O novo art. 3º-B outorga ao BCB uma competência destinada ao estabelecimento das condições para o exercício da atividade de escrituração da CPR, gerida por entidade autorizada por aquele Órgão. Aqui deve ser feita uma observação que me escapou quando comentei a CIR, no sentido de que somente lei complementar pode alterar a lei 4.595/64, que regulou o Sistema Financeiro Nacional - SFN e, com ele, o BCB. Isto porque, com o advento da CF de 1988 e, nos termos o seu art. 192, a lei Bancária foi recepcionada pelo texto constitucional na qualidade de lei complementar. Essa reserva se justifica como forma de se impedir alguma desastrada ou oportunista mudança legislativa por meio de lei ordinária que interfira na sistemática do SFN, nele se introduzindo jabuticabas em profusão, do que resultaria no seu esfacelamento. Note-se que a lei Bancária é uma das mais longevas no nosso ordenamento jurídico, não alterada substancialmente desde a sua promulgação e que segue cumprindo adequadamente o seu papel. Se mudanças são necessárias, especialmente diante do surgimento das criptomoedas e de outras novidades resultantes da nova tecnologia, não será o legislador ordinário competente para tanto. Como poderia dizer alguém, os bancos centrais são entidades importantes demais para ficarem na mão dos políticos.

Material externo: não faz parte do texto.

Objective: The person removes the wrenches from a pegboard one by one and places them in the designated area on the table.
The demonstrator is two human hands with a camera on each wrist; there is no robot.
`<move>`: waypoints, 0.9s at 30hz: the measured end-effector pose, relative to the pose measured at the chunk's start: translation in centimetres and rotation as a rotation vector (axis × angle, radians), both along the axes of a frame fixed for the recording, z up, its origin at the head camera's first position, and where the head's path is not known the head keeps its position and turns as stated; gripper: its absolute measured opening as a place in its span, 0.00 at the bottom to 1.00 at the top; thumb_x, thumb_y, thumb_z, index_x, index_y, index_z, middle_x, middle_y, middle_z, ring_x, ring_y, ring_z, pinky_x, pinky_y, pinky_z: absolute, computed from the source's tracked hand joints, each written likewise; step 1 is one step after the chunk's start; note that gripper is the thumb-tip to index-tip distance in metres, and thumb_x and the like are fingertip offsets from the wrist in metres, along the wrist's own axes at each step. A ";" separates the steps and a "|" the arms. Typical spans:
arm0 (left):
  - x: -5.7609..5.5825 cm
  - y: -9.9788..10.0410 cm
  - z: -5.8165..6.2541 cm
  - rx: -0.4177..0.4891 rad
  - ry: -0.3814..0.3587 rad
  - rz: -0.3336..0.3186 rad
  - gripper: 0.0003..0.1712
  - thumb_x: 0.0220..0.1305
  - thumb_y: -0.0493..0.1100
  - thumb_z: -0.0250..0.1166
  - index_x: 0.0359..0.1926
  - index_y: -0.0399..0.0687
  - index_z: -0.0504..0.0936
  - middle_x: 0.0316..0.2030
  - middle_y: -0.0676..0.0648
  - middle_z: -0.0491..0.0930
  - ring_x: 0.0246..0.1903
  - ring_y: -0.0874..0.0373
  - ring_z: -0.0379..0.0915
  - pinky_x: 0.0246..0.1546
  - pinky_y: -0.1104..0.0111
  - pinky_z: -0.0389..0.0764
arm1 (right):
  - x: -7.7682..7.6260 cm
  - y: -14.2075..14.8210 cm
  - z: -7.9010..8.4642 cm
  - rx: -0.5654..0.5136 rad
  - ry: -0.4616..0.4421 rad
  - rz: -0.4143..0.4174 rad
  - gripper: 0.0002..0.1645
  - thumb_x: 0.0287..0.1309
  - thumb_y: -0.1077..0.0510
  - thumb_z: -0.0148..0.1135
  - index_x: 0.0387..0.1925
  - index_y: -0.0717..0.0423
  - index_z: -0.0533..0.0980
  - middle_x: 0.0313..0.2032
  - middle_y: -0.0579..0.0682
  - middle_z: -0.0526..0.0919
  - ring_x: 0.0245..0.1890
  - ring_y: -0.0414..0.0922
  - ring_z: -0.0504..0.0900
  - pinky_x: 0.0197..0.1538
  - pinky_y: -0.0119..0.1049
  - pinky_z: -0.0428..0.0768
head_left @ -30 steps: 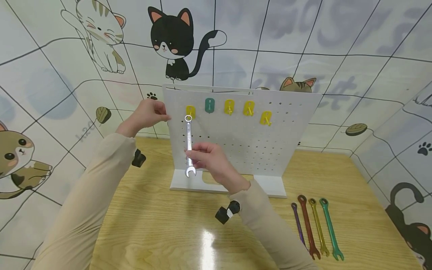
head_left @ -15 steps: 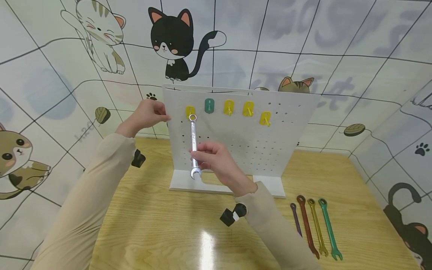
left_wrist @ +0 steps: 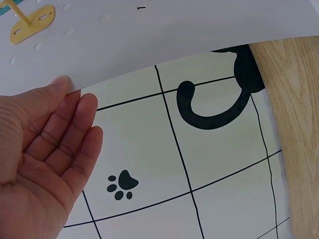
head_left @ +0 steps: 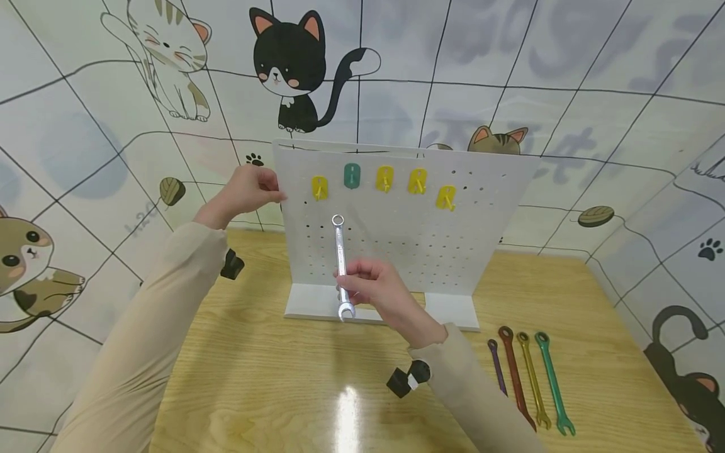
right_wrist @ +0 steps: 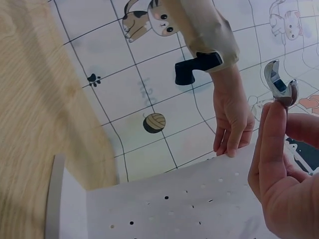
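Observation:
A silver combination wrench [head_left: 340,248] is pinched between the thumb and fingers of my right hand [head_left: 381,294], its ring end up and its open end down. It stands in front of the white pegboard [head_left: 396,217], apart from the hooks. In the right wrist view the wrench's open jaw [right_wrist: 279,84] sticks out above the fingers. My left hand [head_left: 249,190] pinches the board's left edge; the left wrist view has the thumb [left_wrist: 47,97] on the board's face and the fingertips behind it. Nearest the wrench's ring end is a yellow hook [head_left: 320,188] on the board.
More yellow hooks [head_left: 418,182] and one green hook [head_left: 352,176] line the board's upper part. On the wooden table [head_left: 272,384], to the right, lie a purple wrench [head_left: 497,365], a red wrench [head_left: 514,371], a gold wrench [head_left: 534,380] and a green wrench [head_left: 555,384]. Behind stands a cat-patterned wall.
My right hand has drawn the silver wrench down and to the right, away from the leftmost yellow hook. The left hand keeps its place on the board's edge.

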State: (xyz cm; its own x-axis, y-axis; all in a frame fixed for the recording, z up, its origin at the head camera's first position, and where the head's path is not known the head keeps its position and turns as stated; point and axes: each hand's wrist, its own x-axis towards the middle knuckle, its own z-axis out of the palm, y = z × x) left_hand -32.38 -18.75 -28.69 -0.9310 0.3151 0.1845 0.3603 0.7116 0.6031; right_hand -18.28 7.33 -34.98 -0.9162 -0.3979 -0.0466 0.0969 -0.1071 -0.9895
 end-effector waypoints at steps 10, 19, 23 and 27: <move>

O art. 3º-D qualifica a CPR como ativo financeiro, concedendo-lhe isenção quanto ao imposto sobre operações de crédito, câmbio e seguro ou relativas a títulos ou valores mobiliários, na hipótese de sua negociação em mercados regulamentados de valores mobiliários.
Segundo o art. 3º-E as infrações às normas legais e regulamentares que regem a atividade de escrituração sujeitam a entidade responsável pelo sistema eletrônico de escrituração, os seus administradores e os membros de seus órgãos estatuários ou contratuais ao disposto na lei 13.506, de 13/11/17. Essa lei, que dispõe sobre o processo sancionador do BCB e da CVM também padece de legitimidade, porque mexeu com a competência do BCB, sendo lei ordinária e, portanto, inconstitucional nesta parte1.
O art. 4º-A autoriza a emissão de CPRs - estipulada liquidação financeira e não física - com cláusula de variação cambial, desde que os produtos nelas especificados sejam negociados em mercados internacionais, de acordo com os critérios especificados, tendo se atribuído ao Conselho Monetário Nacional - competência para estabelecer outras condições para a emissão daqueles títulos. Faz-se a este respeito as mesmas observações quanto à questão de infringência da reserva constitucional por meio de lei complementar para que se possa mudança nas atribuições do CMN.
O risco da variação cambial em pauta está equalizado precisamente porque os bens jurídicos subjacentes são cotados em moeda estrangeira.
2 - Os Títulos do Agronegócio
Procurando concatenar dor forma harmônica os títulos de crédito cuja emissão é voltada para o agronegócio a MP 897/19 trouxe modificações também quanto à lei 11.076, de 30/11/04, no tocante ao Certificado de Depósito Agropecuário - CDA - e ao Warrant agropecuário, mais uma vez criando atribuições para o BCB de forma indevida. As mudanças principais são relativas à sua emissão sob a forma cartular ou escritural e o registro no sistema que já foi tratado nos artigos sobre esta matéria.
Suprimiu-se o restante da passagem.